Oil prices down Monday as demand outlook dropped due to a poor Chinese economy survey. However, rumors have it that OPEC could be cutting the output of crude in order to support current oil prices. NYMEX crude CLc1 for June delivery had dropped 12 cents to $49.21 a barrel at 0619 GMT. London Brent crude was down 15 cents at $51.90 for June delivery.
Oil prices have been significantly affected by an unexpectedly rapid slowing down in Chinese April manufacturing growth. A moderation in China PMI has put pressure on general commodity prices.
This makes it three consecutive weeks of oil dropping at the beginning of the week and recovering somewhat as the week went on. High crude stocks have not helped prices. In fact, there has been a global glut of oil supplies for the last several years which has helped prices to remain fairly stable.

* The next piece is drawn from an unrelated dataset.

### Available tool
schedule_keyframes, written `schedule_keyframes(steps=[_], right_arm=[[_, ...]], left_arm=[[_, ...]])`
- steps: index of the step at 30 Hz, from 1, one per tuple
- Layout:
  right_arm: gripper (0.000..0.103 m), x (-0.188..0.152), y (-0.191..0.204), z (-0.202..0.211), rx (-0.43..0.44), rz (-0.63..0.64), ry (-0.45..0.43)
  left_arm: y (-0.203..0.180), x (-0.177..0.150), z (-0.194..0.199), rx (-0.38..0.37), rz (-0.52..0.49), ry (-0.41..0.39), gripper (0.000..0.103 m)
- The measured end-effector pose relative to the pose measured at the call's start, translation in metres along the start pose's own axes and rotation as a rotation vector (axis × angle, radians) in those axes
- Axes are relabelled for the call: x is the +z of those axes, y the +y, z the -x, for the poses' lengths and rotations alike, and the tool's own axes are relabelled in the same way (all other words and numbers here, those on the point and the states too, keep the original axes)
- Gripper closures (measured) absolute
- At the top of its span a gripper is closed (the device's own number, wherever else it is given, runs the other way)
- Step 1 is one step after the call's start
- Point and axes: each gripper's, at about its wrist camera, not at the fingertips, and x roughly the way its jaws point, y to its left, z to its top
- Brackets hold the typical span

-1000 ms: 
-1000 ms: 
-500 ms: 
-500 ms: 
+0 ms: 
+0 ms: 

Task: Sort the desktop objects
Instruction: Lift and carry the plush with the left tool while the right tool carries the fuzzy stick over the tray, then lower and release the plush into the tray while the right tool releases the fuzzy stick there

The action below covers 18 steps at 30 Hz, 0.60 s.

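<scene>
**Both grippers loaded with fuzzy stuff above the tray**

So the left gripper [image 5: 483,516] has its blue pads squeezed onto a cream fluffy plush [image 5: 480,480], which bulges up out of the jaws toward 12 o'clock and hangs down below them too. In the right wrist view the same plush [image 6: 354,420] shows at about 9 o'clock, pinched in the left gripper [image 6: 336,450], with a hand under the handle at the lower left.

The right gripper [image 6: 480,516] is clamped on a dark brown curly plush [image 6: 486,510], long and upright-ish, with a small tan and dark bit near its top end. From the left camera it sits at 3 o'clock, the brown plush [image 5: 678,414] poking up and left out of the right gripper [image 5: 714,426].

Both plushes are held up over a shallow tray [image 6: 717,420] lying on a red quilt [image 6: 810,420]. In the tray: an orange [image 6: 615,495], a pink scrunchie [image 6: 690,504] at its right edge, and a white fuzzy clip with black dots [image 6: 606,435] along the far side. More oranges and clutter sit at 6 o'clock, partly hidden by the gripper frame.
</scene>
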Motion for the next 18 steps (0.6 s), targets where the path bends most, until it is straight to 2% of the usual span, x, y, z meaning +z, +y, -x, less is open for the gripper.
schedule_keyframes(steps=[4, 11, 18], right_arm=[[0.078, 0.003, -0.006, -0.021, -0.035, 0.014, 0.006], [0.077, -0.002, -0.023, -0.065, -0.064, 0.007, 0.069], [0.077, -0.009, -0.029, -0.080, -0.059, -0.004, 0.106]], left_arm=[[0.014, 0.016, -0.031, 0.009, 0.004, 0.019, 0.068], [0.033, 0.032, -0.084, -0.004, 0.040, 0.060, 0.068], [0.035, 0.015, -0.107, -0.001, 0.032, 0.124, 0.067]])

Bijan Namdar Zangeneh, Iran’s oil minister, stated Saturday that positive signals for oil output cuts being extended had been given by OPEC and non-OPEC countries, signals which would be backed by Teheran.
With oil prices down again, the oil supply policy will be discussed during this month’s OPEC (The Organization of Petroleum Exporting Countries) meeting. If the price cuts are to be extended by OPEC, then global stocks of crude could be depleted by the end if 2017. Khalid al-Falih, Saudis Arabia’s Energy Minister, commented on Saturday that Central Asia agreed with its policy on production levels and oil markets.
The net long U.S. crude futures and options positions have been cut by money managers for the first time in a month in the week to April 25. This was announced Friday by the CFTC: the U.S. Commodity Futures Trading Commission. What happens next? With oil prices down again, will they recover in the short term or in the longer term?